Breathing the morning air
To combat the isolation, loneliness, aloneness (they aren't the same), and physical disconnection from the people I care about, I find ourselves sending messages to them throughout the day. In the early days of the pandemic, I FaceTimed and Zoomed a lot more, but got burnt out enough on that to save it for special occasions. I used to call friends when I was doing dishes, cooking, or cleaning, but now I actually find myself less interested in doing that, perhaps so starved of in-person connection that the "substitutes" no longer work.
So we turn to sending text, voice, or video messages to each other throughout the day. These are almost always short, and not a replacement for quality time – my top love language. They're also not like sending a letter, since the thought put into them is lacking and they aren't read with as much intensity. For me the past few months, though, I sure felt like they could be. I tried to make them all those things. Then I realized the effects this constant connection was having on me.
If I were looking at my current situation from 2019 eyes, I would say that I don't get enough alone time. You're probably thinking that sounds ridiculous – I live alone, only have a few close friends, and only see them once a week or every other week.
But being alone and enjoying a book, movie, album, or nice dinner while in constant communication with your friends is not alone time. Especially for someone like me, who's always looking to serve the needs of others and make people like me.
Paradoxically, instead of taking a break from these things, I find myself doing more of them. I spend a great deal of emotional energy on text and voice messages. And until this week, I didn't even realize how much that was. This morning is the first time since backpacking in September that I haven't started the day by responding to other people. I started it by reading Vivek Murty's Together and writing this. It's been refreshing.

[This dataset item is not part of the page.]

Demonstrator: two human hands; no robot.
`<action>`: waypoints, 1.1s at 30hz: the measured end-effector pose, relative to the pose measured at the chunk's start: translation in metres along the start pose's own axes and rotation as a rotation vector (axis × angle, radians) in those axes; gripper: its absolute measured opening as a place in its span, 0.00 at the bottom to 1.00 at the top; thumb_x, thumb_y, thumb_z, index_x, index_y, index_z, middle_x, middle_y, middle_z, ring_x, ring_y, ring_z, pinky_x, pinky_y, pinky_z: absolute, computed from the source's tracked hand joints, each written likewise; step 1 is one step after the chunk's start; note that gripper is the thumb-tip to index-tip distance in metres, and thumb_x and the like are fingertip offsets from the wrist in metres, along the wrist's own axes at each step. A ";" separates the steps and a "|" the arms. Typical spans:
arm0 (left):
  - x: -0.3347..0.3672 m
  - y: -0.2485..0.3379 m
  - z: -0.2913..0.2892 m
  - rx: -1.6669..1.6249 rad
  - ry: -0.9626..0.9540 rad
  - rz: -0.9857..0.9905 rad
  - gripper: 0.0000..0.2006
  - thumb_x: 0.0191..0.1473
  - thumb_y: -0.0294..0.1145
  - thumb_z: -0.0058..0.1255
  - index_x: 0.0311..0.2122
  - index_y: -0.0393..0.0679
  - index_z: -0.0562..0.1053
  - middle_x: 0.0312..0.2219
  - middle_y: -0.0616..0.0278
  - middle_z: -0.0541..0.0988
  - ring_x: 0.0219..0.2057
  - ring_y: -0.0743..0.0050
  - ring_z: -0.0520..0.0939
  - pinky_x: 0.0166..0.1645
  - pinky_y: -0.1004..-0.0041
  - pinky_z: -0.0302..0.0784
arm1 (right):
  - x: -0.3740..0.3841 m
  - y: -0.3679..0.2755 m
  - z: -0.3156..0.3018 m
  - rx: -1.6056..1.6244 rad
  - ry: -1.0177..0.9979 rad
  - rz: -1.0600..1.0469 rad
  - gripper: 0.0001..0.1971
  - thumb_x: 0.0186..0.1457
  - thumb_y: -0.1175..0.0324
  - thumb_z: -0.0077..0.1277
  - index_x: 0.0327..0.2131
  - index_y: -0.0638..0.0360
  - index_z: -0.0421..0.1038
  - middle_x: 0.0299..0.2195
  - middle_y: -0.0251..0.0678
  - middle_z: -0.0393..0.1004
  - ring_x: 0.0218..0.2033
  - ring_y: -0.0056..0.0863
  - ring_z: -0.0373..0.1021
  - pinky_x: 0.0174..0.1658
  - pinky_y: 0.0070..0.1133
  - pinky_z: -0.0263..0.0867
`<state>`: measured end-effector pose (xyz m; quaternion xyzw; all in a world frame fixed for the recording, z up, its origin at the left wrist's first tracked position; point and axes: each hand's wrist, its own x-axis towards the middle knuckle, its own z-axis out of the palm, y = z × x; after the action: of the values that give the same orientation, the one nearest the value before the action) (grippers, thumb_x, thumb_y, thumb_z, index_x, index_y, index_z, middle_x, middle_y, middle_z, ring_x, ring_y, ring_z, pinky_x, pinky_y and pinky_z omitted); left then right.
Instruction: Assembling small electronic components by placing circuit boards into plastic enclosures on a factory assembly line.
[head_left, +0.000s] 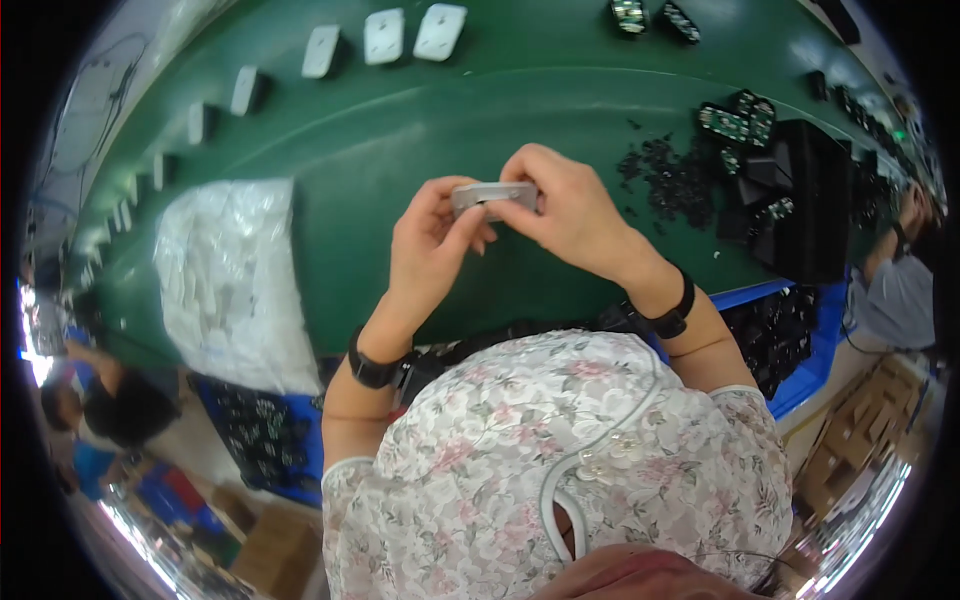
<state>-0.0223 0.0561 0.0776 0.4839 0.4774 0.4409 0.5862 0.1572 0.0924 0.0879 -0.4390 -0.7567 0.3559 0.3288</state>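
Between my two hands is a small light-grey plastic casing [490, 190], held up above the green table and seen nearly edge-on. My left hand [432, 235] grips its left end, with the thumb along the near side. My right hand [565, 205] pinches the right end between thumb and fingers; the fingertips behind the casing are hidden. A black band is on each wrist. To the left of my left hand lies a clear plastic bag [235, 280] with pale contents. Right of my right hand is a scattered heap of small black parts [672, 180].
White casings [383, 37] stand in a curved row along the table's far left side. Circuit boards [738, 122] lie beside a black box [818, 200] at right. Blue bins of black parts [770, 335] flank my body below the table edge. Another person's arm [905, 225] reaches in at far right.
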 end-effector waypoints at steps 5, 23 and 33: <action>0.019 -0.006 -0.010 -0.146 -0.012 -0.020 0.12 0.60 0.23 0.40 0.48 0.35 0.59 0.27 0.54 0.76 0.24 0.75 0.77 0.29 0.78 0.73 | 0.020 0.019 -0.032 0.258 -0.143 0.214 0.19 0.43 0.65 0.64 0.38 0.59 0.68 0.24 0.28 0.69 0.23 0.16 0.64 0.28 0.17 0.61; 0.031 -0.017 -0.020 1.264 0.118 0.411 0.30 0.44 0.35 0.61 0.51 0.35 0.63 0.36 0.52 0.68 0.39 0.51 0.69 0.45 0.60 0.66 | 0.121 0.099 -0.075 -0.126 0.285 0.219 0.20 0.39 0.65 0.58 0.38 0.61 0.68 0.39 0.49 0.66 0.39 0.43 0.67 0.43 0.30 0.66; 0.041 -0.040 -0.027 1.076 0.026 0.580 0.22 0.43 0.19 0.55 0.47 0.41 0.70 0.42 0.53 0.74 0.46 0.50 0.71 0.53 0.61 0.64 | 0.020 0.081 -0.022 -0.360 0.336 -0.074 0.17 0.43 0.70 0.55 0.40 0.58 0.70 0.37 0.39 0.71 0.39 0.40 0.66 0.44 0.32 0.63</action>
<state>-0.0404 0.0940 0.0305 0.8168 0.4892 0.2855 0.1098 0.2019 0.1452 0.0359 -0.5157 -0.7580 0.1251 0.3792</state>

We start our day at the beckon of others. I was amazed that I'd never heard or considered that before. I already spend most of my day at work responding to coworkers in Slack, customers via email, etc. I've spent most of my career in the customer service industry, which is built on the response mindset. Even when I was a writer at Envato, I was writing what my editors or readers wanted.
This is an ever-present part of being human, from what I can see, so I'm not saying we should leave it behind and escape it. Besides, I like to feel needed, so I'm happy keeping it around. What I'm hoping to do here is shed light on the disconnection that it can create from ourselves. If it's something I've experienced, I'm sure I'm not the only one.

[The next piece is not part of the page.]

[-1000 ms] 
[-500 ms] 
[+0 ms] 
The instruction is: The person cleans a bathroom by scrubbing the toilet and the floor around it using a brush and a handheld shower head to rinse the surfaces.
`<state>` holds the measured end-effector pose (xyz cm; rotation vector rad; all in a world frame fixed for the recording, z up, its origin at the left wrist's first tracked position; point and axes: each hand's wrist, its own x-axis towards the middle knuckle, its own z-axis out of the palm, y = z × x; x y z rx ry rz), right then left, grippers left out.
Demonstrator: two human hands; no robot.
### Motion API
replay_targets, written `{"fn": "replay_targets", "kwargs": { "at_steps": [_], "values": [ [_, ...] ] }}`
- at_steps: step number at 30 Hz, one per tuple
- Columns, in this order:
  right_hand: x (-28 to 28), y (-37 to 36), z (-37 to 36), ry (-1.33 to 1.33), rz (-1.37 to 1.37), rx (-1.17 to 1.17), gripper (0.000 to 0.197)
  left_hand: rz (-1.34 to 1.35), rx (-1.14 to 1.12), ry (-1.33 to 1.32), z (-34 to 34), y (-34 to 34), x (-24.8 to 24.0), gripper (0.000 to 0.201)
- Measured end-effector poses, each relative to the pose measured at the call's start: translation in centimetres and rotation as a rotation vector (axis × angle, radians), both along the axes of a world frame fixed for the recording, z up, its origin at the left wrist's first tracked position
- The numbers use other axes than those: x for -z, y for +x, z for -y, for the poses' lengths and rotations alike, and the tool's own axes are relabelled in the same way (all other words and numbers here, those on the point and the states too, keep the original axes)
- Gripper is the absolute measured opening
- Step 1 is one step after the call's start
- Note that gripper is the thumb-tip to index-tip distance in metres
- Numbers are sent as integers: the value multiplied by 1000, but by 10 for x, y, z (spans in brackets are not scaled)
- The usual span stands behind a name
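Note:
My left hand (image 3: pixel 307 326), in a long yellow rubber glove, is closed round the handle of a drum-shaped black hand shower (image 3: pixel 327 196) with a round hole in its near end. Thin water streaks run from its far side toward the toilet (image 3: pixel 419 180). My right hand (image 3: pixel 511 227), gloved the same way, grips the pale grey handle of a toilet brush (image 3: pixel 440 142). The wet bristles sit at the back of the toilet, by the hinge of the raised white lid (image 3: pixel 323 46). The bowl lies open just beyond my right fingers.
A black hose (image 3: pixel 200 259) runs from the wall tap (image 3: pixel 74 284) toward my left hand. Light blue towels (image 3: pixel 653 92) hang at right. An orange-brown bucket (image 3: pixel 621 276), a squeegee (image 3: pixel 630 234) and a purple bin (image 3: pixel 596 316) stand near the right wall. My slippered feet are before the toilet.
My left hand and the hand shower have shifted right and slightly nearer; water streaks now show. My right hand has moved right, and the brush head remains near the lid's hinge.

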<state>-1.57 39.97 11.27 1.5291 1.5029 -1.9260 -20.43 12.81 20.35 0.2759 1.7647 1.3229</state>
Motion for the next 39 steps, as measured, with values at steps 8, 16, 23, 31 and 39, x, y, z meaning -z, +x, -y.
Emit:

If we're not taking time out of our day to connect with ourselves, and not share things, tell a friend about it while it's happening, etc., then we're living at the whim of others. As someone who's working on his codependency issues, that's a really helpful thing to realize. My favorite daily practice is to take a walk during lunchtime and another when I get off work. I wrote a short poem about yesterday's, so we'll close with that:
I just had a most beautiful walk.
The rain had just stopped, all the moss and grass becoming vibrantly green.
The birds brought the cold, leafless trees to life with their song.

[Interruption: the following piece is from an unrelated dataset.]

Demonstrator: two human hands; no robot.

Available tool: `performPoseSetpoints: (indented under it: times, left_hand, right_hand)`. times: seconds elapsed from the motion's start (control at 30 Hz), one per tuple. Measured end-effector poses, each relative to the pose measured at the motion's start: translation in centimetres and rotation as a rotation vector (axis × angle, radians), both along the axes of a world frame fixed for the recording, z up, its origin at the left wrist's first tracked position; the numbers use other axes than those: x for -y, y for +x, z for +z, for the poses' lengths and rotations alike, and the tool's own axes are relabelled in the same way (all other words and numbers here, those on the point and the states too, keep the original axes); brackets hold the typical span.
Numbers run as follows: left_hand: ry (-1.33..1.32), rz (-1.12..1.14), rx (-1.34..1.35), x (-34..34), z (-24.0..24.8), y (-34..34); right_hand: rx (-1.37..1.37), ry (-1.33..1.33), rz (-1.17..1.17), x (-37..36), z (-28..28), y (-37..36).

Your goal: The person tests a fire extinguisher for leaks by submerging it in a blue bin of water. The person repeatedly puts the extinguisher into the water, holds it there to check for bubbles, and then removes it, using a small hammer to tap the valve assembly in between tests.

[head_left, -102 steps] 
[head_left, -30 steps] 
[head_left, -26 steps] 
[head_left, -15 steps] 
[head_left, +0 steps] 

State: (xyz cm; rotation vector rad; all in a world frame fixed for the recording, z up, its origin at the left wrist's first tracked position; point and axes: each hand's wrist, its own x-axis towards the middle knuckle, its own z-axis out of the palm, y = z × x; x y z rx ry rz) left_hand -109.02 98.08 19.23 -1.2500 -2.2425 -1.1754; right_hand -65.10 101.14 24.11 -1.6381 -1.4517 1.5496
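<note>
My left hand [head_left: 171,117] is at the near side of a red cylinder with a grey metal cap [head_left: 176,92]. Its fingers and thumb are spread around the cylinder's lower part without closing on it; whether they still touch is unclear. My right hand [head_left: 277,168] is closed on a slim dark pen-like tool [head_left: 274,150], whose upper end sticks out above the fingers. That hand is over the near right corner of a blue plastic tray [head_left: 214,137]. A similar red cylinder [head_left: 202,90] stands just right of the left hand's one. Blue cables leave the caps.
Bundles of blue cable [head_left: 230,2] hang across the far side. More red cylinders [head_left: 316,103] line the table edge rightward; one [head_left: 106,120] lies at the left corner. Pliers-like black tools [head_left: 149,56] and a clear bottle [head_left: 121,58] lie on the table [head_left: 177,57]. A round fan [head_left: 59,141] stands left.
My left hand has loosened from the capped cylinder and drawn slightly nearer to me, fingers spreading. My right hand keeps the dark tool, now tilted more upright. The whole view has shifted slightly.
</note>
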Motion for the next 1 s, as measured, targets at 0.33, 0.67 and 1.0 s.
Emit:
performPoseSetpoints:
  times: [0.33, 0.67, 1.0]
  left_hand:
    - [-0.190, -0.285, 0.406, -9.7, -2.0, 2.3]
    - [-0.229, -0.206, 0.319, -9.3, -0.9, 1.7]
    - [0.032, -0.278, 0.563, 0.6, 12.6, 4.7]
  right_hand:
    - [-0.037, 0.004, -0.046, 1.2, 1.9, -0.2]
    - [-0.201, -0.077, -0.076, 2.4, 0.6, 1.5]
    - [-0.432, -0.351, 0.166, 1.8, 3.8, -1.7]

The scents that would often escape me were contained slightly longer in the thick air, ready to be absorbed.
A woman escaped her home via an upstairs window to perch on the roof for a cigarette. She waved at me as I passed by, smiling.
A dog and his human encountered me on the sidewalk. He excitedly said hello, and when asked of his breed, his human said he was part golden, part deer. An illustrious creature.
If one needs a reminder of the PNW’s ability to enchant the ordinary, this is one.
And with that, let's be off to mindfully start our day.